What is the difference between psychiatry and psychology?

Historically, the sciences were considered a part of philosophy called natural philosophy, because they pertained to thinkers concerned with the state of nature. Psychology was that part of natural philosophy associated with human nature. As philosophers of human nature were primarily concerned with actions that could be judged as right and wrong, psychology was considered a moral science. This was the purview of philosophers who were contemplating the normal range of human behavior. Alternatively, abnormal behavior, more commonly known as psychopathology, was generally the purview of physicians. Those physicians consisted of either neurologists or general practitioners whose responsibilities included the general medical care of patients committed to asylums for the mentally ill. No special training existed in the diagnosis and treatment of mental illness. Expertise was therefore derived primarily from exposure to those types of patients and not by any specialized training. When science separated from philosophy with the introduction of the experimental method, the field of psychology also began to adopt an equally experimental approach. Psychology retained its status in the university as an academic discipline devoted to understanding how human behavior and the mind worked.

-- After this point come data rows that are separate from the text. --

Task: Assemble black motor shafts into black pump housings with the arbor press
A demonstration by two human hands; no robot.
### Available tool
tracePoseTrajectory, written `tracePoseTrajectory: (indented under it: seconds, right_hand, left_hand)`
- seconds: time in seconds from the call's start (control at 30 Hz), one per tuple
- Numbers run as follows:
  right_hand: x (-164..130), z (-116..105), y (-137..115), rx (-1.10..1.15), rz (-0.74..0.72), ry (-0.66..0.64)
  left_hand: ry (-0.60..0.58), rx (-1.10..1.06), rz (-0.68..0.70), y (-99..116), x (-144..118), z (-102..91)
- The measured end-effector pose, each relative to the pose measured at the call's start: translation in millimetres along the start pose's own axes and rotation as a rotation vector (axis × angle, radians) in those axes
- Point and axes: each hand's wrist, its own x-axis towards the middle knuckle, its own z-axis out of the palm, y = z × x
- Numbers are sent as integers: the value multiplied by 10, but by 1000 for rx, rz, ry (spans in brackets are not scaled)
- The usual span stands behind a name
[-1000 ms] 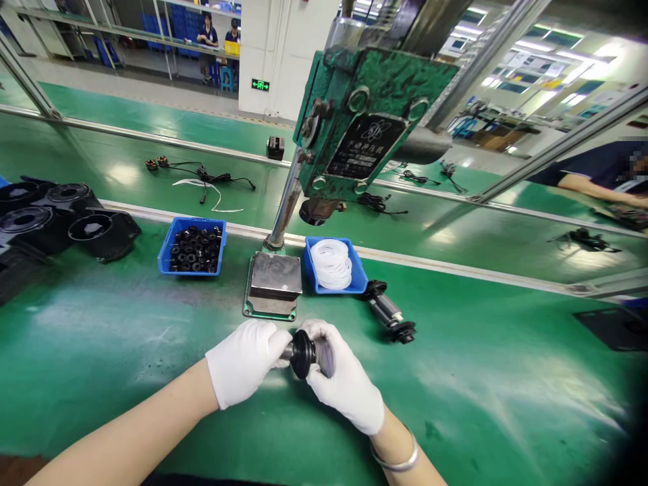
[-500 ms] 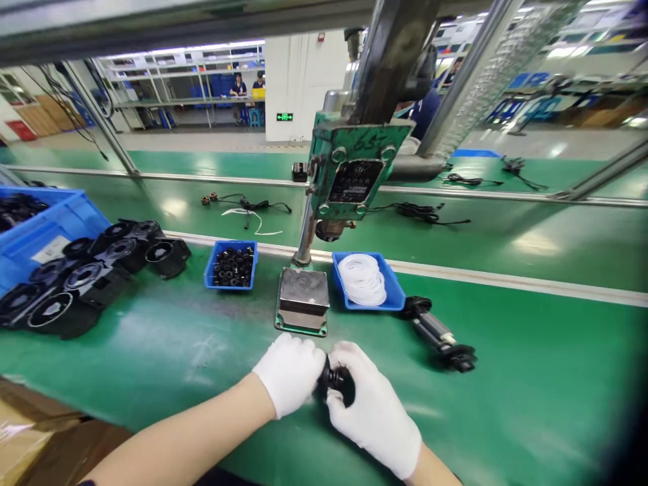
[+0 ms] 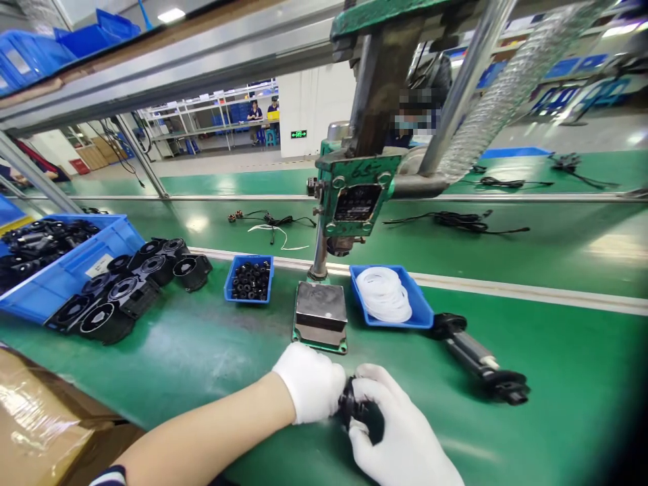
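Observation:
A small black round part (image 3: 348,403) is held between my two white-gloved hands, low over the green bench. My left hand (image 3: 312,383) is closed, its knuckles up, against the part's left side; its fingertips are hidden. My right hand (image 3: 399,425) pinches the part from the right, thumb below and fingers above. Just beyond the hands is the metal block (image 3: 320,304) at the base of a green press (image 3: 357,196). To the right of it lies a dark cylindrical assembly (image 3: 473,354) with black round ends.
A blue tray (image 3: 424,312) holds white rings (image 3: 385,295). A smaller blue tray (image 3: 227,283) holds black rings (image 3: 252,280). Black housings (image 3: 124,290) stand left, beside a large blue bin (image 3: 126,229). Cables (image 3: 455,221) lie behind the rail. A cardboard box (image 3: 45,418) is lower left.
The view has shifted, so the bench things sit lower and mostly farther right. Both hands keep their hold on the black part, with little change in pose.

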Motion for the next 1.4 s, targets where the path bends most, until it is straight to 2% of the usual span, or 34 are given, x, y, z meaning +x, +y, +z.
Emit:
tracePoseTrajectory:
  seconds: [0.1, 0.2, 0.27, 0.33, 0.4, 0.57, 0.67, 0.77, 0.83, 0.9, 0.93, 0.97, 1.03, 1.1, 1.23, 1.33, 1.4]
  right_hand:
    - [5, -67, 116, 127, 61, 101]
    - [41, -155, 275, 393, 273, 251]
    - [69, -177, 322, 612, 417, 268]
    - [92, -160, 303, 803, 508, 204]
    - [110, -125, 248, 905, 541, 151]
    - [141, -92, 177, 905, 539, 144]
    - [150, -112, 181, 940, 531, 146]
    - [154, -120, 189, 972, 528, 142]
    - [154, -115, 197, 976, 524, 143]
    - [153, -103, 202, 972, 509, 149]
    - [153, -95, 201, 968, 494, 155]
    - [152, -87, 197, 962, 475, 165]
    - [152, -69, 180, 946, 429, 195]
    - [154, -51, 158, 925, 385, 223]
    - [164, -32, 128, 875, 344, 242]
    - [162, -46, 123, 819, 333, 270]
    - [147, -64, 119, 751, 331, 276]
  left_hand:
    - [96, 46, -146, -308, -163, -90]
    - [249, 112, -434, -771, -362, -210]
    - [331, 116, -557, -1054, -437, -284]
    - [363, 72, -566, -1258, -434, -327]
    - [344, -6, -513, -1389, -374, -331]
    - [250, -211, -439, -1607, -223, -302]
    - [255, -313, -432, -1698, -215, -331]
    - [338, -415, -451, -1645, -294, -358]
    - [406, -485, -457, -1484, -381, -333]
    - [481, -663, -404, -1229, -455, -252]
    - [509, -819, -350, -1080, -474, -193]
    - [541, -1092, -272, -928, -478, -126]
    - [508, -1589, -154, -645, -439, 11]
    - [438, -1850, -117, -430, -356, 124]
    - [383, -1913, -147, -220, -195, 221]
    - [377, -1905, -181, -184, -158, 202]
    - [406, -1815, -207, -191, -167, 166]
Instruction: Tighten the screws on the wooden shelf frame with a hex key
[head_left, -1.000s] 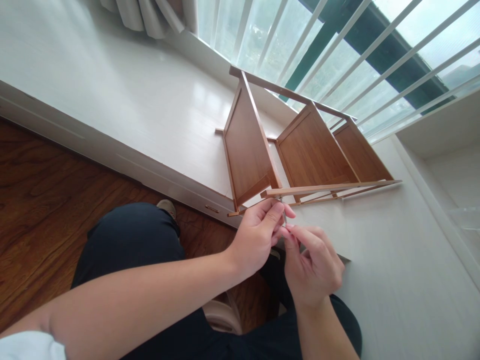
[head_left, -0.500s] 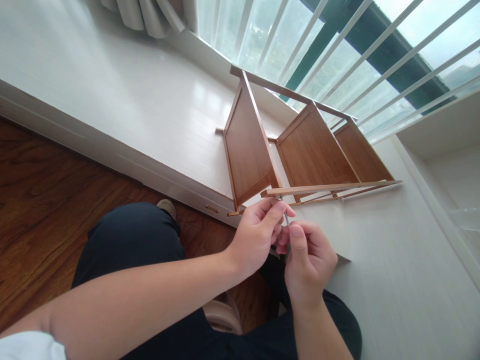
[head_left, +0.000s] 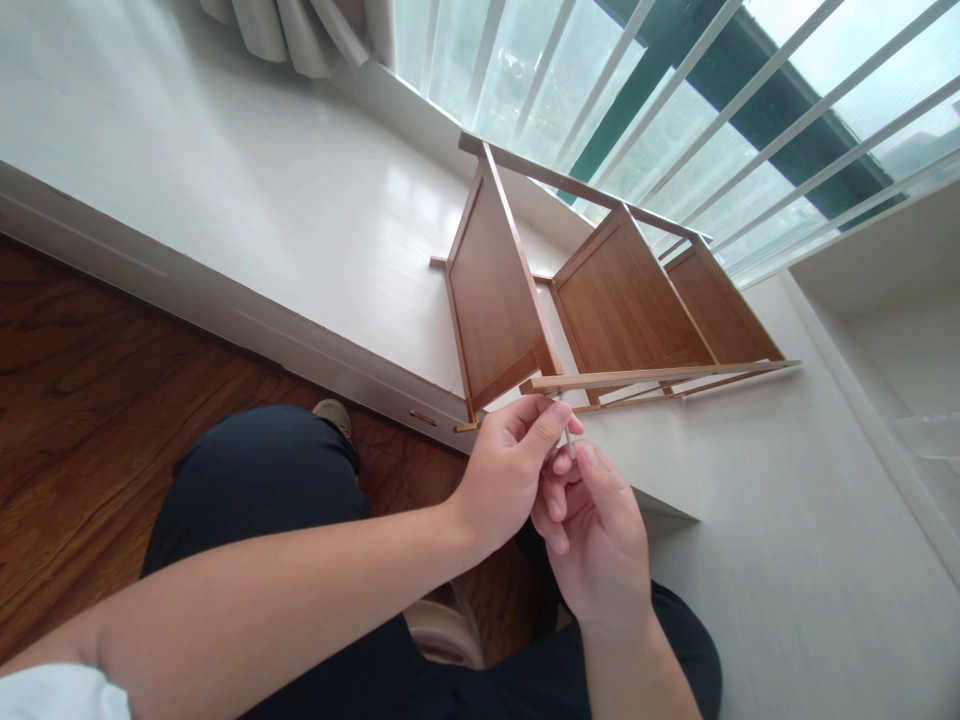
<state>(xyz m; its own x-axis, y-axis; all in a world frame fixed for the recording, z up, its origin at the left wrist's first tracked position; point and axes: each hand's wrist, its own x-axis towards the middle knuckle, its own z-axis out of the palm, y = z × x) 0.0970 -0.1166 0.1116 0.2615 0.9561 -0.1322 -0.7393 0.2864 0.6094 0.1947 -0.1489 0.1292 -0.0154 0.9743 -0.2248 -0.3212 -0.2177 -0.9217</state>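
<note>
While the wooden rack (head_left: pixel 600 310) lies on its side on the white window ledge (head_left: pixel 300 200), both hands meet just below its near rail (head_left: pixel 660 375) in the head view. The left hand (head_left: pixel 510 470) has its grip pressed together, thumb and forefinger pinching the upper part of a thin metal tool (head_left: pixel 568 438) that stands just under the rail's near end. The right hand (head_left: pixel 596 535) is curled beneath it, its grip pinching the tool's lower part, fingertips touching the left hand's. Compared with half a second ago, the right hand has turned and drawn closer under the left, its thumb now pointing up toward the rail, and less of the tool shows. The rack has not shifted. Below the rack, dark trousers (head_left: pixel 262 490) cover the person's knees above the wood floor (head_left: pixel 90 400).
</note>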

Freud, trained as a neurologist, was the first physician to develop and describe a method of therapy whereby the patient said whatever came to mind—called free association[1]. The therapist would listen critically and link various dreams, memories, and stories that the patient related to him or her and provide an interpretation for the patient as to the unconscious[2] meanings of the patient's narrative. Through these interpretations the patient developed insight, allowing the patient to make changes in both his or her attitudes and behavior so that he or she could be relieved of pain and suffering. Freud coined this method psychoanalysis. This was the beginning of modern psychotherapy. Freud was instrumental in expanding the treatment of mental illness in such a way as to take it out of the asylums and put it in the office. He also strongly believed that although psychoanalysis required very specialized training, a medical degree was not required to learn and practice the technique. Thus the door was opened to psychologists becoming clinicians rather than solely scientists and philosophers. Since that time universities and professional schools of psychology have expanded to train psychologists to become clinicians. Psychology students can choose a career track in either research or the practice of clinical psychology. A clinical psychologist typically has undergone 4 years of undergraduate education and 4 years of graduate education in psychology, followed by a 1-year internship in a mental healthcare setting, treating patients under the supervision of a senior psychologist.

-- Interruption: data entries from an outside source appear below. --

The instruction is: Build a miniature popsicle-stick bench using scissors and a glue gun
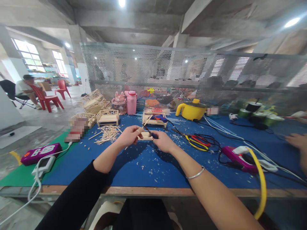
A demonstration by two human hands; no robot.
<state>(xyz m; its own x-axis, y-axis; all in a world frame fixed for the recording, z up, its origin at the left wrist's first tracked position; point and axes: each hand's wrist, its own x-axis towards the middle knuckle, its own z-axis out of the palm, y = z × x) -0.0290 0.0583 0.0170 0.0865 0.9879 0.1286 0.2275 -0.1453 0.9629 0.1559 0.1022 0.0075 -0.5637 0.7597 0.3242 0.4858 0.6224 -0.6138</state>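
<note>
My left hand (130, 136) is closed in a pinch around a thin pale wooden stick (148, 121), which slants up to the right. My right hand (165, 142) grips a slim dark hand tool (149, 131); its tip reaches the left fingertips, and its exact kind is not clear. Beneath both hands a small flat wooden slat panel (145, 136) lies on the blue mat. Just beyond stands a small wooden frame (146, 119), with a blue and orange glue gun (161, 118) at it. Left of my left hand is a pile of loose wooden sticks (107, 134).
Finished-looking miniature wooden beds (107, 117) stand back left. A pink bottle (131, 103), a yellow pot (193, 110), yellow-handled pliers (196, 143), cables and a purple power strip (240, 159) occupy the back and right. Another person's hand (297, 140) shows at far right.
</note>
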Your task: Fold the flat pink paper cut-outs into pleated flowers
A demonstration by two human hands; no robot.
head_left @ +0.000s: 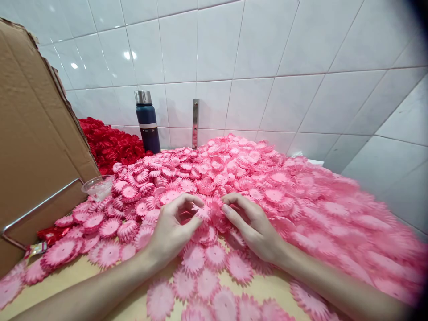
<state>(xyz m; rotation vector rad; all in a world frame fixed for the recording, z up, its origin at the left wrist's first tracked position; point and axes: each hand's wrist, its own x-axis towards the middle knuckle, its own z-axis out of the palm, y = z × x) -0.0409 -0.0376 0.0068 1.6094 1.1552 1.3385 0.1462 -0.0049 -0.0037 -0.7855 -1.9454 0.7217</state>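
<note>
Pink fabric flower petal discs (239, 266) with notched rims lie loose in front of me and rise into a large heap (230, 156). Near the middle, my left hand (179, 223) pinches a small pale pink petal disc (203, 213) between thumb and fingertips. My right hand (249, 223) faces it from the right, thumb and fingers closed on a darker pink petal disc (217, 209). The two discs are close together, and I cannot tell whether they touch. Several more discs lie just under both hands on the yellowish tabletop (130, 285).
A cardboard box (40, 133) stands at the left, with a bent metal rod (43, 207) before it. A clear plastic cup (98, 187), red petals (113, 145) and a dark blue bottle (147, 122) are beyond. A metal strip (195, 125) stands against the tiled wall (261, 49).
</note>
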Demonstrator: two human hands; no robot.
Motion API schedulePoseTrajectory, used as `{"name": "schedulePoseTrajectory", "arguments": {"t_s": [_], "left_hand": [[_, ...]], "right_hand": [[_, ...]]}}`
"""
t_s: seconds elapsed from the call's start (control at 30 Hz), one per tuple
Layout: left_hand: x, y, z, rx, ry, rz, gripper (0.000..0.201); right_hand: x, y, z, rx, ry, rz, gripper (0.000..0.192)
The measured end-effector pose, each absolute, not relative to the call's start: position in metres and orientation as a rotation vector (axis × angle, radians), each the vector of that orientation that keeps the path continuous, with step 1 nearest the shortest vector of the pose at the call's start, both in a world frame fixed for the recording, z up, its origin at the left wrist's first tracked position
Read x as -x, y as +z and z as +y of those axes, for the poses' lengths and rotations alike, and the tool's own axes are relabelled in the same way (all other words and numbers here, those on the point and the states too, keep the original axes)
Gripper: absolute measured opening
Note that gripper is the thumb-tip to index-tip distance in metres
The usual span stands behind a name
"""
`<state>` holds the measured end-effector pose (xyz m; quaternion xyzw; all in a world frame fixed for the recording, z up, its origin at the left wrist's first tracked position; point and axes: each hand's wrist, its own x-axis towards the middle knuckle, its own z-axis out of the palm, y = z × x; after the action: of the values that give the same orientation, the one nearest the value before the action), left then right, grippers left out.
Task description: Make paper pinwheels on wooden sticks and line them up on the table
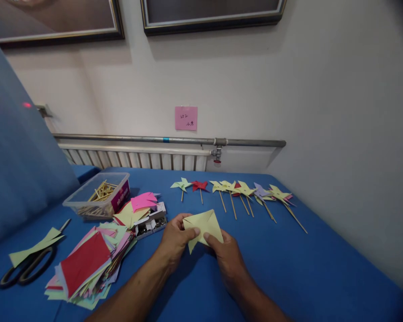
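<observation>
Between my two hands is a pale yellow paper square point(204, 223) with slits cut in from its corners. My left hand point(177, 235) pinches its left side, thumb on top. My right hand point(226, 255) grips the lower right part, the thumb pressing near the middle. The fingers beneath the paper are hidden. Just left of my left hand sit small white boxes point(151, 225) of dark metal bits, too small to name. Beside them lie cut paper squares, a bright pink one point(143, 201) and a yellow one point(130, 217).
A stack of coloured paper point(85, 264) lies at the left, near black-handled scissors point(36, 266) under a folded yellow sheet point(36, 247). Behind stands a clear plastic tub point(97, 208) of wooden sticks. Several finished paper pinwheels point(245, 190) line the back right of the blue table point(305, 277).
</observation>
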<state>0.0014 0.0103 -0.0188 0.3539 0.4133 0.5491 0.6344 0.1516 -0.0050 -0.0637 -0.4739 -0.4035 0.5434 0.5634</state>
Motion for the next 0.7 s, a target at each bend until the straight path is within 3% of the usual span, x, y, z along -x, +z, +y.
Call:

Psychiatrists have a radically different educational path, having grown as a specialty out of the asylum system where physicians took responsibility for the general health care of the mentally ill who were confined to asylums. Psychiatrists begin studies in human anatomy and physiology as medical students. Graduating with a medical degree and the same educational background as all physicians, psychiatrists spend a year in an internship that may include psychiatry but must include medicine or some other medical rotation and neurology. After internship one spends an additional 3 years as a resident physician, treating patients in a variety of settings under the supervision of a senior psychiatrist. As physicians, psychiatrists are licensed to prescribe medications just as all physicians are. However, because of their specialty, they develop a singular expertise in using medications to treat mental illness.

  • [1] the mental process of saying aloud whatever comes to mind, suppressing the natural tendency to censor or filter thoughts. This is a technique used in psychoanalysis and in psychodynamic psychotherapy.
  • [2] an underlying motivation for behavior that is not available to the conscious or thoughtful mind, which has developed over the course of life experience.